[36] «Une des plus belles voix qui aient été entendues à l'Opéra; a quitté le théâtre en 1727 et y reparut en 1730. Elle s'est encore retirée plusieurs fois, et est toujours revenue au grand contentement du public. Mais il en est privé sans espérance depuis 1750.» Id.
Cependant l'orchestre allait toujours son train, et les ris du parterre, de l'amphithéâtre et des loges se joignirent au bruit des instruments et aux chants des bijoux pour combler la cacophonie.
Quelques-unes des actrices, craignant que leurs bijoux, las de fredonner des sottises, ne prissent le parti d'en dire, se jetèrent dans les coulisses; mais elles en furent quittes pour la peur. Mangogul, persuadé que le public n'en apprendrait rien de nouveau, retourna sa bague. Aussitôt les bijoux se turent, les ris cessèrent, le spectacle se calma, la pièce reprit et s'acheva paisiblement.

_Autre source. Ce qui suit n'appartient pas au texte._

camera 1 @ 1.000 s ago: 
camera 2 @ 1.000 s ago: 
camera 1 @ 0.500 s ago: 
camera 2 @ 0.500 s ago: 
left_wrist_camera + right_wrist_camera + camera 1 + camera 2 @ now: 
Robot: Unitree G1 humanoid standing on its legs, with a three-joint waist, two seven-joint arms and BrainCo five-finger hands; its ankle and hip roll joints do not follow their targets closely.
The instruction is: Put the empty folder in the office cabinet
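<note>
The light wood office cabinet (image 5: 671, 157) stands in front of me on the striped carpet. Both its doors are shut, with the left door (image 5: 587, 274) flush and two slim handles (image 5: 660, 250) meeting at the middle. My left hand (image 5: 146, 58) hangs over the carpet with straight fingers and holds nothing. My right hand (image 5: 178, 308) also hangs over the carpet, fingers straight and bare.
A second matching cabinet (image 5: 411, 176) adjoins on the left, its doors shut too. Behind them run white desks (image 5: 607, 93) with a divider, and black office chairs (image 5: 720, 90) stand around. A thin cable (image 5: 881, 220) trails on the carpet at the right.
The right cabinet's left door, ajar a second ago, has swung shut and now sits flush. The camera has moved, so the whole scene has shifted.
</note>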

La toile tomba; la sultane et le sultan disparurent; et les bijoux de nos actrices se rendirent où ils étaient attendus pour s'occuper à autre chose qu'à chanter.
Cette aventure fit grand bruit. Les hommes en riaient, les femmes s'en alarmaient, les bonzes s'en scandalisaient et la tête en tournait aux académiciens. Mais qu'en disait Orcotome? Orcotome triomphait. Il avait annoncé dans un de ses mémoires que les bijoux chanteraient infailliblement; ils venaient de chanter, et ce phénomène, qui déroutait ses confrères, était un nouveau trait de lumière pour lui et achevait de confirmer son système.
CHAPITRE XIV.
EXPÉRIENCES D'ORCOTOME.
C'était le quinze de la lune de... qu'Orcotome avait lu son mémoire à l'académie et communiqué ses idées sur le caquet des bijoux. Comme il y annonçait de la manière la plus assurée des expériences infaillibles, répétées plusieurs fois, et toujours avec succès, le grand nombre en fut ébloui. Le public conserva quelque temps les impressions favorables qu'il avait reçues, et Orcotome passa pendant six semaines entières pour avoir fait d'assez belles découvertes.
Il n'était question, pour achever son triomphe, que de répéter en présence de l'académie les fameuses expériences qu'il avait tant prônées. L'assemblée convoquée à ce sujet fut des plus brillantes. Les ministres s'y rendirent: le sultan même ne dédaigna pas de s'y trouver; mais il garda l'invisible.
Comme Mangogul était grand faiseur de monologues, et que la futilité des conversations de son temps l'avait entiché de l'habitude du soliloque: «Il faut, disait-il en lui-même, qu'Orcotome soit un fieffé charlatan, ou le génie, mon protecteur, un grand sot. Si l'académicien, qui n'est assurément pas un sorcier, peut rendre la parole à des bijoux morts, le génie qui me protége avait grand tort de faire un pacte et de donner son âme au diable pour la communiquer à des bijoux pleins de vie.»